‘I thought this was the first day,’ said Henry.
‘It is.’
‘Why have you put scene 8, then?’
‘The scenes aren’t shot in order. They’re spliced and joined up in the right order later. There’s one more thing I need to show you.’ Alan beckoned him over to the second box they had carried into the studio.
As he swung back the lid, Henry stared again at all the different-sized lenses.
‘It looks harder than it is,’ said Alan reassuringly. ‘But usually only three of these are used. For a close-up you’ll need a three inch lens or a 75 mill,’ he began.
‘Mill?’
‘Millimetres. That’s what the American lenses are called,’ and he continued to show Henry which lens was which.
It took a good half an hour for the camera to be ready and nearly all morning to do the lighting. Later, two members of the cast were called. Henry observed a plump woman standing in front of a smartly dressed actress wearing a suit, pressing what looked like blotting paper against the make-up on her face. An actor was standing on a mark on the floor of the set, wearing a long raincoat and trilby. The raincoat was identical to the one Henry had been given at Christmas. It was covered in damp patches, as though the character the actor was playing had just come in from the rain. A thin young woman wearing spectacles was peering at the damp patches and taking notes.
‘She’s the continuity girl,’ said Alan. ‘Because each scene is filmed in bits and sometimes over several days, she’s got to make sure that everything looks the same.’
Henry returned to watching the actress. The hat she was wearing tilted to one side and he heard the director telling the man with the beard that when she was on the telephone he wanted it to cast a shadow across her face.
There was a relaxed concentration as each part of the scene was rehearsed and filmed over and over again. Henry watched Max peering intently through the viewfinder at the side of the camera.

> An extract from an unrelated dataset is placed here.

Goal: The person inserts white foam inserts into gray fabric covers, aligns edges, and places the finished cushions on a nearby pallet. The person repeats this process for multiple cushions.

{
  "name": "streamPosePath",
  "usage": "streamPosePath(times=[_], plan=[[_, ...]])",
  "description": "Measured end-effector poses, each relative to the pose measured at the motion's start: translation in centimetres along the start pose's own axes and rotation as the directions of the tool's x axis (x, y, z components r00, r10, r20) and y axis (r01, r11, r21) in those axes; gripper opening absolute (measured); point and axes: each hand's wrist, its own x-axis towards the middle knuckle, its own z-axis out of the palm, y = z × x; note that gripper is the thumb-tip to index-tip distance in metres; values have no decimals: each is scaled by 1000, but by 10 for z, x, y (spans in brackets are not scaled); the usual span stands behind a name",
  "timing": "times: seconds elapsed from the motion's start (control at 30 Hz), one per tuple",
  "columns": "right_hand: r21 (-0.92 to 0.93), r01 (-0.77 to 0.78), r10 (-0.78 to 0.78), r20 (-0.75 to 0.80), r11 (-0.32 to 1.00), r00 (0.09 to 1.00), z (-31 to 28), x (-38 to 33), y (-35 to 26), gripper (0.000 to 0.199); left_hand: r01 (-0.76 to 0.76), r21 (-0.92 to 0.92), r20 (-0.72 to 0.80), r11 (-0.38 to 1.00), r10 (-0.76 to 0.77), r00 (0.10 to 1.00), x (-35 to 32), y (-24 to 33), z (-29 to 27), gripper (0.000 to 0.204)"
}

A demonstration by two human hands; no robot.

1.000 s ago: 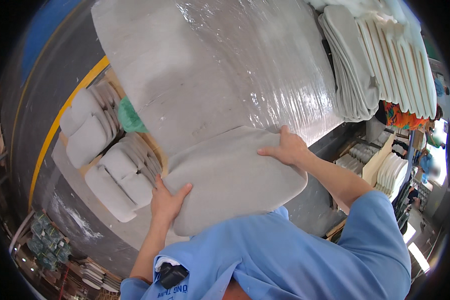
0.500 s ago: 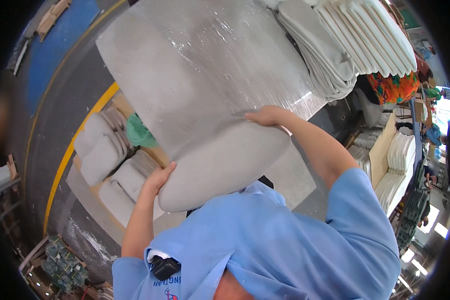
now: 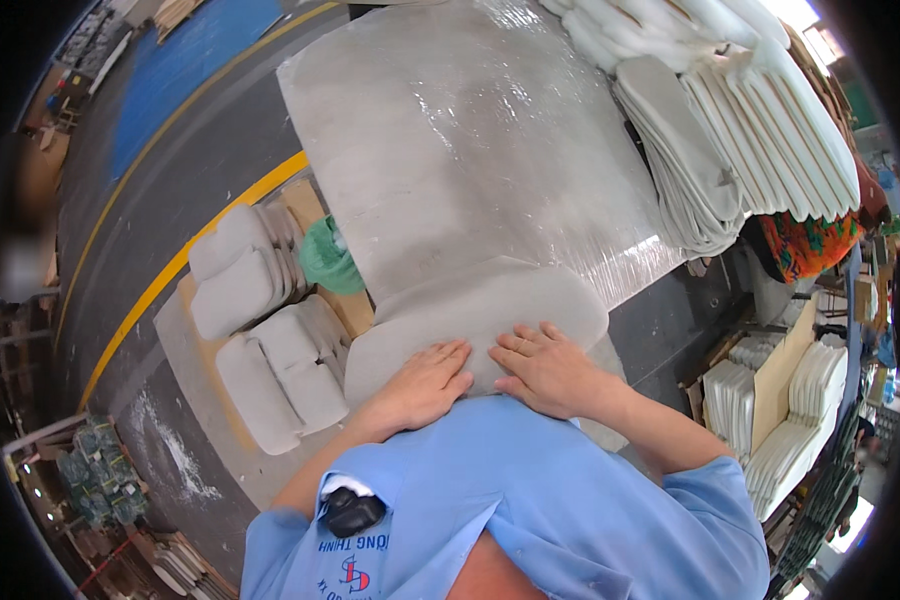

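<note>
A light grey, fabric-covered oblong cushion (image 3: 470, 305) with rounded ends lies across the near edge of the worktable (image 3: 490, 170), close against my body. My left hand (image 3: 425, 385) rests flat on its near side, fingers extended and pointing inward. Beside it, with a small gap between, my right hand (image 3: 545, 368) presses flat on the same cushion, fingers stretched out. Neither hand grips anything. The cushion's nearest edge is hidden by my hands and shirt.
Clear plastic film covers the table. Grey fabric covers (image 3: 670, 150) and white pads (image 3: 770, 140) are stacked at its far right. Grey cushions (image 3: 240, 280) and a green bag (image 3: 328, 258) are low at the left. More white pads (image 3: 810, 390) stand at the right.
Both hands have let go of the cushion's left end and far edge and now lie flat near its middle. The cushion, tilted before, has settled lower against my body.
</note>
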Motion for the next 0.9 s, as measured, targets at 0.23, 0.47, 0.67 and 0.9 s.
streamPosePath(times=[0.23,0.47,0.67,0.9], plan=[[-62,-68,79,191,996,978,25,59,29,67,231,78,51,970,-235,971,35,-10,6,63],[25,-145,127,356,989,926,20,98,63,70,279,128,63,952,-289,955,42,-63,-11,60],[59,-168,136,361,984,922,2,115,102,62,278,-121,-44,953,-285,958,-1,-124,-25,55],[449,-316,367,-31,836,930,-39,41,156,50,-72,-782,-431,619,-453,780,-68,-105,1,55]])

‘Why don’t you go to the canteen and get a cuppa for everyone?’ said Alan. ‘That’s one of the jobs you can do today. Just pick up a tray.’
‘How will I get everyone’s cup on one tray?’
Alan laughed.
‘Sorry. You don’t get tea for everyone in the studio. Just the camera crew. We all work in fours. That’s me, the boss, Max, Sid, and you of course.’
Henry decided to get tea for the grip as well. When he returned with six cups he wondered if Jeffries was doing the same thing at the publishing house. The studio was now in a fog of cigarette smoke and Alan was nowhere to be seen. He guessed he must be in the darkroom again. He glanced up at Max.
‘Ah, lovely!’ he said, stepping down and eagerly taking a cup like a man in a desert reaching an oasis. He gave Henry a friendly wink and Henry headed towards the boss, grip and Sid. On the way back he saw Alan with a sealed can. The top sheet of the negative report sheet had been attached to it.
Another thing to remember, and he watched Alan replace the blue carbon paper under a new top sheet and take a loaded magazine over to the front of the camera.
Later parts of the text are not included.